Christopher alargó la mano y cogió el recipiente de madera. Abrió la tapa y examinó lo que allí se contenía. De repente, su rostro se oscureció y la miró con ojos helados.
—¿Dice usted que esta caja pertenece a Caroline? ¿¡Sabe usted qué es esto!? —Alzó un frasco, en la etiqueta se leía «arsénico».
—No, señor. Amelia es la responsable del tratamiento, la única que maneja los medicamentos de la señora Railey.
—¡Joder! —estalló, sorprendiendo al ama de llaves—. ¡Estaba delante de mis narices y he sido tan obtuso de no verlo! Dígame una cosa, señora Roubert, ¿recuerda dónde estaba Amelia la noche que la señora Jenkins fue asesinada?

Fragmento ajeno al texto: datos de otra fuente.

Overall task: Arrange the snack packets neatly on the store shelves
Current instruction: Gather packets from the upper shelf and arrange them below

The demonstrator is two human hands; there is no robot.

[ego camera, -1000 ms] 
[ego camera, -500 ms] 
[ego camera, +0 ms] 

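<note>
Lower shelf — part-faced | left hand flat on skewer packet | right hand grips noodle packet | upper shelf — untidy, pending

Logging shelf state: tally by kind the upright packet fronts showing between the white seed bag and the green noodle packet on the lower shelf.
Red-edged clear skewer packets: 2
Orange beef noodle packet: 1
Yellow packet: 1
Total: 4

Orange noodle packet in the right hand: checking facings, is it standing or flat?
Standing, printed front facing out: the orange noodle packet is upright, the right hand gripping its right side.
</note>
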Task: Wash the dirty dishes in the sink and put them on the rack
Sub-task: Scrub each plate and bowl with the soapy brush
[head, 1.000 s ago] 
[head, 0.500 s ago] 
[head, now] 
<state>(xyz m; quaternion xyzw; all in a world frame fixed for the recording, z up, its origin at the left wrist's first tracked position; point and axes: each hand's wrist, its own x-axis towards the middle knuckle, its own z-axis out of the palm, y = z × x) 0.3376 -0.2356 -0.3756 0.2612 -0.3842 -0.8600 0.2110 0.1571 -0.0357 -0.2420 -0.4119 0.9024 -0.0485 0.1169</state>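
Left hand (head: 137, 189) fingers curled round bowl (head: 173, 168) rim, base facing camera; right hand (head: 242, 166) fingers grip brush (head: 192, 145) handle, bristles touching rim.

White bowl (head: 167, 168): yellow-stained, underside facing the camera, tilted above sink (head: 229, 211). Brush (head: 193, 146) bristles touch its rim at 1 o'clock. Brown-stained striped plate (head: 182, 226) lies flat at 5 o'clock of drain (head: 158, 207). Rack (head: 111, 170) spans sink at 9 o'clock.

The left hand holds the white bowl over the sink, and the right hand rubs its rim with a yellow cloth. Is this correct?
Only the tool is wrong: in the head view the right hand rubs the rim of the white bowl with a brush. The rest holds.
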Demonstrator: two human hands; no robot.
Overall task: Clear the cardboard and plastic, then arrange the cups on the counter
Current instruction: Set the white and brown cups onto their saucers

—Sí, señor, en casa de unos parientes.
—¿No trabajaba ese día?
—No, ese día fue miércoles, y los miércoles Amelia libra. Pero ¿por qué lo pregunta?
No hubo respuesta. El joven salió despedido hacia su coche, dejando caer en su prisa la caja con los medicamentos. Los recogió mientras lo llamaba, pero no la oyó. Ya había partido.